Why Wine? An interview with Michael Dorf of City Winery
Michele Francisco: Was there a specific wine, moment or place that unlocked your passion?
Michael Dorf: I always seemed to like wine and the study it required to understand the background. I recall bringing a bottle of wine home for Thanksgiving Freshman year of College to our extended Dorf family meal which never had wine, except for bad sweet Kosher wine for the holidays. I got ribbed by my uncles for being “Mr. Sophisticated College Man” for bringing in a $9.00 bottle of Nouveau beaujolais.
Anyway, in 1989 I had an extraordinary meal in Puligny-Montrachet, eating in a restaurant that paired some grand cru with the most sublime dinner I’ve ever had. From then on I started collecting wine. Lou Reed turned me on to Domaine Drouhin from the Dundee Hills in 1993, but I had already been to a Ken Wright tasting and loved the Willamette Valley. I’ve been passionate for the region ever since.
MF: What did you study in school and what were you doing before you started in the wine industry?
MD: I was a double major at Washington University in St. Louis and studied Psychology and Business. Before venturing in the wine industry I was in the nightlife industry with, I founded the Knitting Factory in 1986. This quickly became one of New York’s go-to independent music venue. I’ve always had a love for music, but in 2002 I decided to leave the Knitting Factory to pursue other endeavors. I wanted to pair my love for music and wine and opened up City Winery in 2008. It became Manhattan’s first fully-functional winery, restaurant, music venue and private event space. Our success in New York proven to be fruitful, so far we’ve expanded the company to Chicago in 2012 and then Nashville and Napa last year.
MF: How has being in the wine industry changed you?
MD: It has not.
MF: What’s your favorite part of being in the wine industry?
MD: I do like the people I meet in the the wine industry. Whether from the Priorat in Spain to Paso Robles in Cali, there are cool, grounded, fun personalities. I would also say, I really love discovering the music loving side of winos. There is tremendous passion for music from winemakers, and a similar overlap from music makers for wine.
MF: Looking back, was there something in your past that led you to wine?
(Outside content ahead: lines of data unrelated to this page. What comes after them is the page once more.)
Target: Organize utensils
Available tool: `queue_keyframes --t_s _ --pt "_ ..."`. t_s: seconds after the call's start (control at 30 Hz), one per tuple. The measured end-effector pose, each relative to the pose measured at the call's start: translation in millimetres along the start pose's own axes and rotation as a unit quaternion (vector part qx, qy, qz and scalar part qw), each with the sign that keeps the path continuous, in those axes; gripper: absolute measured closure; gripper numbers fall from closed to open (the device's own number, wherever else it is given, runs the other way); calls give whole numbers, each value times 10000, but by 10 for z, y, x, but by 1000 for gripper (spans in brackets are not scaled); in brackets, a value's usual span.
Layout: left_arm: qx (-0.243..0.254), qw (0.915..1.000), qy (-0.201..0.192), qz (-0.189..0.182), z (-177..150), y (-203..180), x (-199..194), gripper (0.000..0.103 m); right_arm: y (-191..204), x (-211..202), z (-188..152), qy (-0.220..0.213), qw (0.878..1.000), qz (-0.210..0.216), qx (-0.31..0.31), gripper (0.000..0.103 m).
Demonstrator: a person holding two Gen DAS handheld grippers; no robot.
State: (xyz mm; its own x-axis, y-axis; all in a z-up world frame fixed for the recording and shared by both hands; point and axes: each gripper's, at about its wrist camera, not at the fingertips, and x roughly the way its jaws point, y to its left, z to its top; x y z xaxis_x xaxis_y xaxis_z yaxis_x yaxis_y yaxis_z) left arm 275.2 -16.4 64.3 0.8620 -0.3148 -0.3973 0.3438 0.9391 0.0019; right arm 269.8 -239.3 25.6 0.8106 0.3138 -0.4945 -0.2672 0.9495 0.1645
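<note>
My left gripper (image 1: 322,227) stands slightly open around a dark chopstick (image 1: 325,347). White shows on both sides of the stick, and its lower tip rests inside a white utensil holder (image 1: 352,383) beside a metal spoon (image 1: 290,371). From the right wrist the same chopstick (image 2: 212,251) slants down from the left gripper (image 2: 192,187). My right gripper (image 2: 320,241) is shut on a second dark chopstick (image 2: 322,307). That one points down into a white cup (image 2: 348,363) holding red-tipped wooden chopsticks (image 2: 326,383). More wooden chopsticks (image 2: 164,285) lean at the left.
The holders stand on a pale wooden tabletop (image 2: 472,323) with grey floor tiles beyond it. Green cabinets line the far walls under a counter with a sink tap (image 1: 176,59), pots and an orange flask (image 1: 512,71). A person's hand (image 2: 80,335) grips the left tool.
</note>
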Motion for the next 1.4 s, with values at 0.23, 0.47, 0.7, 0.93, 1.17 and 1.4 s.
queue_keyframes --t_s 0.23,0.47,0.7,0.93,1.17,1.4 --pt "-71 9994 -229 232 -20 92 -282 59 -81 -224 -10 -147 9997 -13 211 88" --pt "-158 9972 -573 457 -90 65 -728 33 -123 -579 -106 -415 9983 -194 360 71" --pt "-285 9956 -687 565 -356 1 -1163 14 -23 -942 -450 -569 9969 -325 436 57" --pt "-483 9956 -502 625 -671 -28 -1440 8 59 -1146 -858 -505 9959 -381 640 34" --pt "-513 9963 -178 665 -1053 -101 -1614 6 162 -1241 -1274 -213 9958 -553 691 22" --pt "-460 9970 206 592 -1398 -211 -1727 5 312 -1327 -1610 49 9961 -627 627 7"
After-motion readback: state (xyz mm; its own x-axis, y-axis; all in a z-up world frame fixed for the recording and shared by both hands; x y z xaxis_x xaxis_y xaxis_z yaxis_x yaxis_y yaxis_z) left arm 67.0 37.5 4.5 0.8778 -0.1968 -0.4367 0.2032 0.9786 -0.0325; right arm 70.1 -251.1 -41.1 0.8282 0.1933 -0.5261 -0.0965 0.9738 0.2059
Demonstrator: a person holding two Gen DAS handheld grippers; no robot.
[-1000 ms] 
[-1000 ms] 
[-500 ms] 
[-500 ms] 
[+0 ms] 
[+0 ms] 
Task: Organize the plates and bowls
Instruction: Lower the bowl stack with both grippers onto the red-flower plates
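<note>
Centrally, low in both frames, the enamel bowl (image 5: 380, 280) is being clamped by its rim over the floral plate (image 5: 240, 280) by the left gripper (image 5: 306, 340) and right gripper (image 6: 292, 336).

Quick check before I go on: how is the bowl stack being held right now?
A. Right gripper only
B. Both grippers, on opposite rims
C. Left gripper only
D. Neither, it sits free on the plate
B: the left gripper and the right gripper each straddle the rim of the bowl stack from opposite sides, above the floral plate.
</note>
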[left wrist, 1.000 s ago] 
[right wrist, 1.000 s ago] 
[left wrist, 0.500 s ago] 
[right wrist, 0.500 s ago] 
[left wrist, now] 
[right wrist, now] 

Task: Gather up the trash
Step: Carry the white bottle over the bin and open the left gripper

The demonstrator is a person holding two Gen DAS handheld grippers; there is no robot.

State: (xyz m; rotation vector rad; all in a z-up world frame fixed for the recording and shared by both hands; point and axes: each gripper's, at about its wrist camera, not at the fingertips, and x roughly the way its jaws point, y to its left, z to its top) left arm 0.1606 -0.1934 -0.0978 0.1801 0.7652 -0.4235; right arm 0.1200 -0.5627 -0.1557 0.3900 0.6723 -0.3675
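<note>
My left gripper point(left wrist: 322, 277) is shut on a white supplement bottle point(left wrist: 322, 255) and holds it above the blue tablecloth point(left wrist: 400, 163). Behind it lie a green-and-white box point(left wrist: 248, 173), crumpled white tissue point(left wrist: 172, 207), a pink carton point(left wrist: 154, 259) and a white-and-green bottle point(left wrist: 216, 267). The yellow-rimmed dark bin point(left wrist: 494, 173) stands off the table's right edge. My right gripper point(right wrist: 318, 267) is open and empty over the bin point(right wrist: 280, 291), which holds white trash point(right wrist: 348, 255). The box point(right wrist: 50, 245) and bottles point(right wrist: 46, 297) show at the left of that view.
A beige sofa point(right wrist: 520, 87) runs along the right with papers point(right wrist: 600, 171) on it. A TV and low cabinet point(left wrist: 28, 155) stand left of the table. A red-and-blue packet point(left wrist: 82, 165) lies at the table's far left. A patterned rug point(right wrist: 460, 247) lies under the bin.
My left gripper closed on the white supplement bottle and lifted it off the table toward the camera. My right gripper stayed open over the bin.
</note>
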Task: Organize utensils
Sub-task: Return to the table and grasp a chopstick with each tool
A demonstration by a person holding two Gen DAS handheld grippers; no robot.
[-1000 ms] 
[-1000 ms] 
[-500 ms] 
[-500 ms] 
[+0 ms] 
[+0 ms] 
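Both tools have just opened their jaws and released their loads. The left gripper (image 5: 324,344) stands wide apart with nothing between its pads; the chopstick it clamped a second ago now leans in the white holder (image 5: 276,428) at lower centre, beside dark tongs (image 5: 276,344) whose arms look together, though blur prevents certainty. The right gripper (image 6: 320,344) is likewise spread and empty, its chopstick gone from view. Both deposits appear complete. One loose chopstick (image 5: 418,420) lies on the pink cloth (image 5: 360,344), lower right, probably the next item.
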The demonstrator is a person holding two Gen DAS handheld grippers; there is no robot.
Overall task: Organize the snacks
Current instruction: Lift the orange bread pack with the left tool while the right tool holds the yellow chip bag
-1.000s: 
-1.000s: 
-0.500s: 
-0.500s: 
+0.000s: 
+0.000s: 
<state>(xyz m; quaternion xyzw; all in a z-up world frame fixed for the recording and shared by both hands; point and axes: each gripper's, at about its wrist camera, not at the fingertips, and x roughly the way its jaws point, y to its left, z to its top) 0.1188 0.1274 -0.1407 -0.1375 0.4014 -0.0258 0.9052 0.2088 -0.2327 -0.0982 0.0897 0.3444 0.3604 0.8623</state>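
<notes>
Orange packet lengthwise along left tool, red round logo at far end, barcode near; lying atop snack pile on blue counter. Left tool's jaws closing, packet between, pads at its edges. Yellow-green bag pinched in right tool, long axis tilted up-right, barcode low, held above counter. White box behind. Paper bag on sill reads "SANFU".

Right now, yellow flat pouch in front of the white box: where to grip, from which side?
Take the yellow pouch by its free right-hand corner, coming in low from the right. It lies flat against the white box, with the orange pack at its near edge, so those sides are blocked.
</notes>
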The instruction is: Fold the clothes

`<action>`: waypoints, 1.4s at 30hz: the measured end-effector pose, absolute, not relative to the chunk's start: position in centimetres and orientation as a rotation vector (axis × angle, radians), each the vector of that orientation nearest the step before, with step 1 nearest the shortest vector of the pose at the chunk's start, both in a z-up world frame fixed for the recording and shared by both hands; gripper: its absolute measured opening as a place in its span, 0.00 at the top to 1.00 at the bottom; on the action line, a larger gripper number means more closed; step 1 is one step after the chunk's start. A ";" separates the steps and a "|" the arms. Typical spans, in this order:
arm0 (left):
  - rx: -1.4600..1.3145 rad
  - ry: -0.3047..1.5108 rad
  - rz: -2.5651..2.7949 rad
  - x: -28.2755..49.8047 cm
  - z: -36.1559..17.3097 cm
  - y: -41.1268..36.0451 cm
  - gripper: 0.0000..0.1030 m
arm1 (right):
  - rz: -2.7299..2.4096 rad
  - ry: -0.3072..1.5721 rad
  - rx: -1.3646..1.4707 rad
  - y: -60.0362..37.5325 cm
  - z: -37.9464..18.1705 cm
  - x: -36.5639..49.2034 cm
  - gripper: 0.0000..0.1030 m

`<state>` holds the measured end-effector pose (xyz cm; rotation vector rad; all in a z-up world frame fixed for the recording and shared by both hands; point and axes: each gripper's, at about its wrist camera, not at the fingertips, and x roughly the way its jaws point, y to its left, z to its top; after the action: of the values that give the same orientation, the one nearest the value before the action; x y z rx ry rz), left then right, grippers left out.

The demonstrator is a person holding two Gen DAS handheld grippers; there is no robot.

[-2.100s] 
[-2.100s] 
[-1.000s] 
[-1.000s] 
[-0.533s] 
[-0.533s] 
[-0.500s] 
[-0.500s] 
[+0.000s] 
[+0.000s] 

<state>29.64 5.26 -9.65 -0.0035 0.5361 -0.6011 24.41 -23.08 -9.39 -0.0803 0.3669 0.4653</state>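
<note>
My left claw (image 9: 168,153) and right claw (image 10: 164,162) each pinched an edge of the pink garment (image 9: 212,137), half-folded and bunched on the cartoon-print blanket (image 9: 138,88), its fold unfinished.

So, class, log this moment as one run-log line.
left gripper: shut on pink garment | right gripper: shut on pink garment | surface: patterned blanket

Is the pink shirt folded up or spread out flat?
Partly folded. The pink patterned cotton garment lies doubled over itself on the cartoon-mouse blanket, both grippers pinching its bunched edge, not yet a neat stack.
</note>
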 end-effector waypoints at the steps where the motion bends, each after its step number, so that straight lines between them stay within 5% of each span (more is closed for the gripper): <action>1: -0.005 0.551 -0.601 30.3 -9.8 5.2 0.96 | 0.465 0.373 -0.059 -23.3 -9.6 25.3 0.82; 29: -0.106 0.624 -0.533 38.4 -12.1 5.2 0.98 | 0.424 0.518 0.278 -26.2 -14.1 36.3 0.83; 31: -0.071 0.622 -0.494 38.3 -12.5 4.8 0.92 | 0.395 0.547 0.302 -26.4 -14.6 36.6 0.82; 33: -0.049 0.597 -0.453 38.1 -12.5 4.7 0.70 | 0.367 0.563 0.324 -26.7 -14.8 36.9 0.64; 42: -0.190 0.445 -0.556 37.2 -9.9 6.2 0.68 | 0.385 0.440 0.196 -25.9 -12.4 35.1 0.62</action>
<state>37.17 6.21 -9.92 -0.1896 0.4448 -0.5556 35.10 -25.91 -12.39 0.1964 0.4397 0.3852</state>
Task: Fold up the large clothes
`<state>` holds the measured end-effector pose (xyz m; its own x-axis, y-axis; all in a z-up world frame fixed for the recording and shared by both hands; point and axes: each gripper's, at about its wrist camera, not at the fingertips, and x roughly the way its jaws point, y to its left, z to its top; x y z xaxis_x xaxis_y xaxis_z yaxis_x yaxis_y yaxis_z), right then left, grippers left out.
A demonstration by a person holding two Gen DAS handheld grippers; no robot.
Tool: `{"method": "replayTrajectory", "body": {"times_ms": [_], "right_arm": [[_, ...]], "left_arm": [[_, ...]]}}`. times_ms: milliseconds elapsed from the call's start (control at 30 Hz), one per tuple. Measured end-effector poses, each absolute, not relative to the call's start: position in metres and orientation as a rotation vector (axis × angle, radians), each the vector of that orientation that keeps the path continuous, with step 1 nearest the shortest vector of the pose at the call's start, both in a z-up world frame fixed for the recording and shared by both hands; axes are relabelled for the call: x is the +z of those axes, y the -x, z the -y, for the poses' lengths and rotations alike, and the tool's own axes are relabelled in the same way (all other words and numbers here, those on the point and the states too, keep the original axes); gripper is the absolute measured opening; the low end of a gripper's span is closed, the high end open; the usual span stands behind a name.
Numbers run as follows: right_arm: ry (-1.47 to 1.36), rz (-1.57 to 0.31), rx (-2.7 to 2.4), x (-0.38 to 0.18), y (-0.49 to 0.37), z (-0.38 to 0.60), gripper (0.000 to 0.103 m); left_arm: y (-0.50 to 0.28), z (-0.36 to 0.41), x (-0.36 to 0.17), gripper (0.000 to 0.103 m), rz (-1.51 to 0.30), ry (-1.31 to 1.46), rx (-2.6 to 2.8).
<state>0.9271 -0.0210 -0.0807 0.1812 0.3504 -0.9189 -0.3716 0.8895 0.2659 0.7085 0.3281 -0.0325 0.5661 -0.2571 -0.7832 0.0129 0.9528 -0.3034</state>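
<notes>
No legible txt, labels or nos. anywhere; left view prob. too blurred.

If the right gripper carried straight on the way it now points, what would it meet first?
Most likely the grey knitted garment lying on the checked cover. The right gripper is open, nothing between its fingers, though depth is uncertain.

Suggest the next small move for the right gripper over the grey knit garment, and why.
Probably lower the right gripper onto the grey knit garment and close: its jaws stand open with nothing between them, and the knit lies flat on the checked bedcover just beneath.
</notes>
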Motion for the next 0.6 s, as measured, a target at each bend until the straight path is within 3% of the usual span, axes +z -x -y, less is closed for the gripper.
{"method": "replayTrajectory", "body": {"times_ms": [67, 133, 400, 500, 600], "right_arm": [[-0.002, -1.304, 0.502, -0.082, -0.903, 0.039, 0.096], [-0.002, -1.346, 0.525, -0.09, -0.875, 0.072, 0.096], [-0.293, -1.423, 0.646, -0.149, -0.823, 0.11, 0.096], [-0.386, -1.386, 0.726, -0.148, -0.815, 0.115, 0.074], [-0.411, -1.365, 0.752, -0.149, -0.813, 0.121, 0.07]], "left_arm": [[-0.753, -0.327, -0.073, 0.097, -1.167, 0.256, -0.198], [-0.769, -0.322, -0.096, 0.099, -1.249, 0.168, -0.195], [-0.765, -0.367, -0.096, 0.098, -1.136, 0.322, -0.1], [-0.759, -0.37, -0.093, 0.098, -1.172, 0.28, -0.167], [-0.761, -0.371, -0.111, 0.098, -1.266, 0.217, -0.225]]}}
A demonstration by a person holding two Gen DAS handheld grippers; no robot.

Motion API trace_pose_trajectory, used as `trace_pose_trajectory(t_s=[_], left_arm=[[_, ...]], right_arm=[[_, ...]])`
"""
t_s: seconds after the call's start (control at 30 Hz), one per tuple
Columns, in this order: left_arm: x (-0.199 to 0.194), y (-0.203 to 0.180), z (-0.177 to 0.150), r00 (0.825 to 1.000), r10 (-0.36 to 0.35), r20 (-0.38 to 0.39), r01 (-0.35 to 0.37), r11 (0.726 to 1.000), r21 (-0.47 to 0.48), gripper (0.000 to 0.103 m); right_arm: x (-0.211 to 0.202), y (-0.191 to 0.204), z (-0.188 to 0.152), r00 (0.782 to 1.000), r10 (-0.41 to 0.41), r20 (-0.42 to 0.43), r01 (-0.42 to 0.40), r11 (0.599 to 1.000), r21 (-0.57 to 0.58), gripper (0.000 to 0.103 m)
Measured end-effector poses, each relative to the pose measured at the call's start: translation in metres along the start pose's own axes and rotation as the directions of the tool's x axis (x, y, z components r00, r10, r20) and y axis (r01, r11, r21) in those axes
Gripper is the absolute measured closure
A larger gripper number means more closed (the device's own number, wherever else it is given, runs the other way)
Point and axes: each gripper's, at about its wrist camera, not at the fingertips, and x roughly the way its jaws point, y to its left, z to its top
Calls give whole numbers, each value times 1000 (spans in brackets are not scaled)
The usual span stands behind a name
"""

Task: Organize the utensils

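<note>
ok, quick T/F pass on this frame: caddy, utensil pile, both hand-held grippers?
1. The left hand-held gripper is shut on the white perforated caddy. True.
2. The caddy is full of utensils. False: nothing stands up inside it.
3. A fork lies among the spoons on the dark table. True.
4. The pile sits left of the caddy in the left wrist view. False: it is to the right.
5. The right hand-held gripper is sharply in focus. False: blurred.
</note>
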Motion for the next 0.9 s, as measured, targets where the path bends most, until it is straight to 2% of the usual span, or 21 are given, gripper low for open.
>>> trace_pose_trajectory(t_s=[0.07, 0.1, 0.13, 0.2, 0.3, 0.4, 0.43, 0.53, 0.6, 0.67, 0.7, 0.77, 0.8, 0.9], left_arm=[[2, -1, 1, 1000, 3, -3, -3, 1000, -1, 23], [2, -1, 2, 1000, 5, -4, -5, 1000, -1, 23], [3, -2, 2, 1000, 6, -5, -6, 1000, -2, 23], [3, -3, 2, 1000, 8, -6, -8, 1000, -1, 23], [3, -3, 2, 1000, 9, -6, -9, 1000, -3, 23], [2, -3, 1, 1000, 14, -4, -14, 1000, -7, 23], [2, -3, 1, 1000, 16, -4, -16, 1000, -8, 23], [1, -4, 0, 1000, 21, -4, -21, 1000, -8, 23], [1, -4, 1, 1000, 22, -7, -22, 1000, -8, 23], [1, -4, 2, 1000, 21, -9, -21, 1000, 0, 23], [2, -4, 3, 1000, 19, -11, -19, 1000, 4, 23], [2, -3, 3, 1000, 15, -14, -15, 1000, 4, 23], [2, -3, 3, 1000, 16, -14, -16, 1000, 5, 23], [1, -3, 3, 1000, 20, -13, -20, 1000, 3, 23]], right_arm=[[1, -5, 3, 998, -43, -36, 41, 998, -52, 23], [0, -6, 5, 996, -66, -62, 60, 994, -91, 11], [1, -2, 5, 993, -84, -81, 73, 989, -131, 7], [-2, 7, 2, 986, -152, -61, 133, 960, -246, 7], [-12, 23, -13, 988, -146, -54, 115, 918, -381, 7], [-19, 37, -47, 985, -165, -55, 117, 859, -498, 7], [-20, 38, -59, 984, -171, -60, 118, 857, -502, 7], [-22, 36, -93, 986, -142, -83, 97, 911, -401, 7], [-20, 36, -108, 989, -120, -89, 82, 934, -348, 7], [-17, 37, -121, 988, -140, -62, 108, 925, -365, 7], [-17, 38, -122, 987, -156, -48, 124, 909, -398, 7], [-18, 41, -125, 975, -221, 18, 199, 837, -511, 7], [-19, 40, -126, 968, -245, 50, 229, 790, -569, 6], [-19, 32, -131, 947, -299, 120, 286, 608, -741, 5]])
MD: Since the age of 23 I ran a small live music club in NY called the Knitting Factory and by 2002 I wanted to do something different and more personally rewarding. In 2004 I was lucky to make a barrel of wine in California with David Tate who was an assistant to Paul Drapper on the Monte Bello Label, I had a complete blast making the wine. I caught the bug if you will and realized that I really wanted to make my own wine and tie it in with my passion for music. About a year later after visiting the Willamette Valley with my wife and kids I realized I wanted to create my own winery, I suggested moving to the West coast and they all agreed they wanted to stay in New York. So I decided in order to appease my family and my two passions for wine and music I’d create my winery in the city. City Winery thus became Manhattan’s first winery and has been my pride and joy. We opened up City Winery NYC in 2008 and have expanded to Chicago, Napa, and Nashville since then.